Compression Artifact Analysis
JPEG Forensics
Analyzes JPEG compression artifacts to estimate quality levels and detect re-compression patterns that indicate image manipulation or AI generation.
Frequently Asked Questions
How is JPEG quality estimated?
By analyzing DCT coefficients in 8x8 blocks and comparing quantization patterns. Different JPEG quality settings produce distinctive coefficient distributions.
What are blocking artifacts?
JPEG compresses in 8x8 pixel blocks. Heavy compression creates visible block boundaries. AI output often lacks these natural JPEG artifacts or has unusual patterns.
Can you detect double compression?
Yes, re-saving a JPEG creates distinctive dual patterns in DCT histograms. This helps identify manipulated images that were saved multiple times.
Why do AI images have different compression patterns?
AI generates images at the pixel level without camera-like compression. When saved as JPEG, the compression patterns differ from camera-originated images.
Does PNG format bypass this detection?
PNG uses lossless compression, so this specific method doesn't apply. However, other detection methods work on PNG files effectively.
What is quantization noise analysis?
JPEG quantization introduces specific noise patterns. Camera sensors add their own noise on top. AI images lack this layered noise characteristic.

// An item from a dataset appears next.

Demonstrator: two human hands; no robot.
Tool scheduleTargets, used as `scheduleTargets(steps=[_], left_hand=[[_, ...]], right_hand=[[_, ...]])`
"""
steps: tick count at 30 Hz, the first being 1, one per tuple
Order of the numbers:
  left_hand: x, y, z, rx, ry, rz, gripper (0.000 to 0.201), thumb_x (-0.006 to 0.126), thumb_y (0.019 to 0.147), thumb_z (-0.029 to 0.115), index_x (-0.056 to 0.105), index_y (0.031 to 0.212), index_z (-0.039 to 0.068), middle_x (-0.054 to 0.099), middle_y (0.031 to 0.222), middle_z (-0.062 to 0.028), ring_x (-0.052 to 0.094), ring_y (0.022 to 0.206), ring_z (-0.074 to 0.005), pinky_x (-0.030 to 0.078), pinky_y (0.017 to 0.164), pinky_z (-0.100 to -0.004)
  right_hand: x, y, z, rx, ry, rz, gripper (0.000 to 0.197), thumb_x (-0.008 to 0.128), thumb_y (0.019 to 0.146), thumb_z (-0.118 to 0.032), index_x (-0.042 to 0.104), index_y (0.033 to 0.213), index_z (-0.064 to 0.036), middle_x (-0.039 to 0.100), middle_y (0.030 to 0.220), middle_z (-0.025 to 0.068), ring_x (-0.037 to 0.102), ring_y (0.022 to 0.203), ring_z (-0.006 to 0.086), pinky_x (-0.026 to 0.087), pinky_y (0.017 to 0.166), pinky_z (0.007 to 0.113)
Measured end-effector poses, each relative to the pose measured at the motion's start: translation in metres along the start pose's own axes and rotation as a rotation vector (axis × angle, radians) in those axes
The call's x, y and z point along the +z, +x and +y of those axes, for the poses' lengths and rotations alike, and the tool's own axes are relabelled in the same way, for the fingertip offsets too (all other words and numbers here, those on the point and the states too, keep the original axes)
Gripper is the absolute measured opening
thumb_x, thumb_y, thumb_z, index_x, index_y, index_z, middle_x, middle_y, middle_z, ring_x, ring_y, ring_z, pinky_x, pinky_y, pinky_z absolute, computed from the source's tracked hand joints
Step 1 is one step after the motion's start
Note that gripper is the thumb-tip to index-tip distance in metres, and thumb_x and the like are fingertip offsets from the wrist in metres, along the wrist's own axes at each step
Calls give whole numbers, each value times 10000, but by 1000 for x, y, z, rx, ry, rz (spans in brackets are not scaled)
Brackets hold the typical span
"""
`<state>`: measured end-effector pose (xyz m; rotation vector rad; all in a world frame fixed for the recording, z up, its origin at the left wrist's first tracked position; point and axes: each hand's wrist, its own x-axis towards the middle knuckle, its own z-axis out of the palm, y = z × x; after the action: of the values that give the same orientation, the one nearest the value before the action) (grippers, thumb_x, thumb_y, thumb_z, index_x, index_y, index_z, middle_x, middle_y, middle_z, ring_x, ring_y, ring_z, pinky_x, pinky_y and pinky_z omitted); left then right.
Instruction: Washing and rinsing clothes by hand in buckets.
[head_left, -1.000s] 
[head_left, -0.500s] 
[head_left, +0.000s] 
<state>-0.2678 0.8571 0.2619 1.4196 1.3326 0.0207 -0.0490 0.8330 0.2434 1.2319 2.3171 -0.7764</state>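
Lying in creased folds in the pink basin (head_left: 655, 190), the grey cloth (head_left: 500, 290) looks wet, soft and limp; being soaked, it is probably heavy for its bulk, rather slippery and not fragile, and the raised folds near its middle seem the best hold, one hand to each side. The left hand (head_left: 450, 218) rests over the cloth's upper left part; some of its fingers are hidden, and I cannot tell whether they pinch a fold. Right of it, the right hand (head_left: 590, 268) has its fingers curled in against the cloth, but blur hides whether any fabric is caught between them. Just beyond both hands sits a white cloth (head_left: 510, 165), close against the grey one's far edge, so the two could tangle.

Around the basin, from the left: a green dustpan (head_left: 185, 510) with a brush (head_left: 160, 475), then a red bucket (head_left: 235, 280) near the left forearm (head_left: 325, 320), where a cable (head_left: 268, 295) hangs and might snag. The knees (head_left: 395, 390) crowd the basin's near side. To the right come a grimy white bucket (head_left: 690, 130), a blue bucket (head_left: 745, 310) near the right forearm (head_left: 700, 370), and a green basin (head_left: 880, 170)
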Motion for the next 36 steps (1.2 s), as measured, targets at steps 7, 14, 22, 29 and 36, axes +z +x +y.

How does multiple re-saves affect detection?
Each re-save adds compression artifacts. Real photos typically show 1-2 compression generations; AI shared on social media may show many more.
What JPEG quality range is most informative?
Quality 70-90% provides the best balance. Higher quality has fewer artifacts to analyze; lower quality obscures original characteristics with heavy compression.
Is this effective against all AI models?
Yes, regardless of the AI model used, the output format determines compression patterns. All AI images show non-camera-like compression when saved as JPEG.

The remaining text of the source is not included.